Recorded information:
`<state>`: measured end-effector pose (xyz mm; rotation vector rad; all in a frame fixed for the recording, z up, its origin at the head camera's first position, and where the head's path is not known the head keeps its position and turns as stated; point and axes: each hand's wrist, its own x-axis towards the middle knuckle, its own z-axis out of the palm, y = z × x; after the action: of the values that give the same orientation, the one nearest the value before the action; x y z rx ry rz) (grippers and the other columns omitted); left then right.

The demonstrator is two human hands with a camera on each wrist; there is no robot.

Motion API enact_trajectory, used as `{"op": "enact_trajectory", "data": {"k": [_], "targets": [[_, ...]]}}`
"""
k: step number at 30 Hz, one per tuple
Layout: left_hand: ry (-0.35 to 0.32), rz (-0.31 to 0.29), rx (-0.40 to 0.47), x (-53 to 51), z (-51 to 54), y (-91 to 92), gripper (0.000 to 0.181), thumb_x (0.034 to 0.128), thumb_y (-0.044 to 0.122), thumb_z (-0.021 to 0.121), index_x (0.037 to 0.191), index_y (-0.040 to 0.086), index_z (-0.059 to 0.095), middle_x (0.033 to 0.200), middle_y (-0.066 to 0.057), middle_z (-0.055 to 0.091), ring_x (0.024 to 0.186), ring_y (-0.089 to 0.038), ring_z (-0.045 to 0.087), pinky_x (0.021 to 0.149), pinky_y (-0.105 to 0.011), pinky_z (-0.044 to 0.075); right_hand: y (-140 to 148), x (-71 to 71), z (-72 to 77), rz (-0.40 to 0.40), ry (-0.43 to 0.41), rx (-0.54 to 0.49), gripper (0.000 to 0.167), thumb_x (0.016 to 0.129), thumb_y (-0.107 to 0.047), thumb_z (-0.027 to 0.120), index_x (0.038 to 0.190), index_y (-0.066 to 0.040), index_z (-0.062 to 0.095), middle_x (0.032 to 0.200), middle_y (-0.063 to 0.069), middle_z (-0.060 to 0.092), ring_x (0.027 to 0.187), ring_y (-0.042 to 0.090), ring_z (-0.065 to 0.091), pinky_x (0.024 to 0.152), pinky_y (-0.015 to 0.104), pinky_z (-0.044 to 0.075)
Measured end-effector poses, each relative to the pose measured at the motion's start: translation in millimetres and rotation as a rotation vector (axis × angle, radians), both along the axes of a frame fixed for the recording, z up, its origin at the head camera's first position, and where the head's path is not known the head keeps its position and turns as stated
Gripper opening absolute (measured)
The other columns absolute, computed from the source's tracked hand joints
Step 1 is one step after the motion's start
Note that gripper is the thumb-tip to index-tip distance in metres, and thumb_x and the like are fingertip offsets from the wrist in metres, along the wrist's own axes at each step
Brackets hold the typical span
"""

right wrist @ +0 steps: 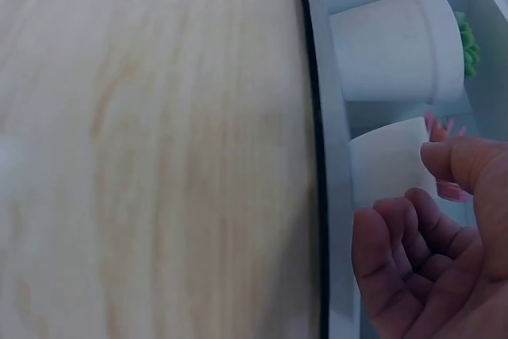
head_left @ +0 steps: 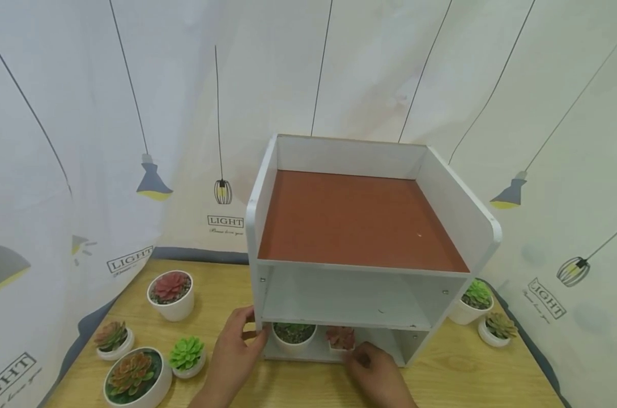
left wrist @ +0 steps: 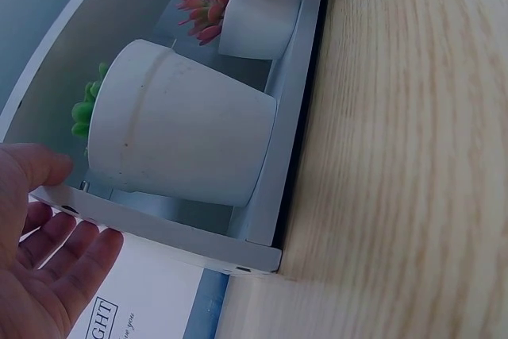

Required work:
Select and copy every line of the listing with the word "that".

Result of the exercise:
`<state>`: measured end-effector pose (xyz mm; rotation vector rad; all in a frame fixed for the recording, z up, its origin at the head camera's first position, and where the head's path is not known the head keeps its position and turns as stated; point and axes: each hand's wrist, its own x-axis towards the middle knuckle, its own z-axis out of the palm, y = z × x; after the action: of the values that give the same orientation, the one nearest the value before the action; x y z rx ry rz) (grippers and the other columns omitted); left then right.
Note that gripper is the thumb-tip to index-tip distance in metres, and thumb_x and the like are fingertip offsets from the wrist in metres, along the wrist's own axes at each step

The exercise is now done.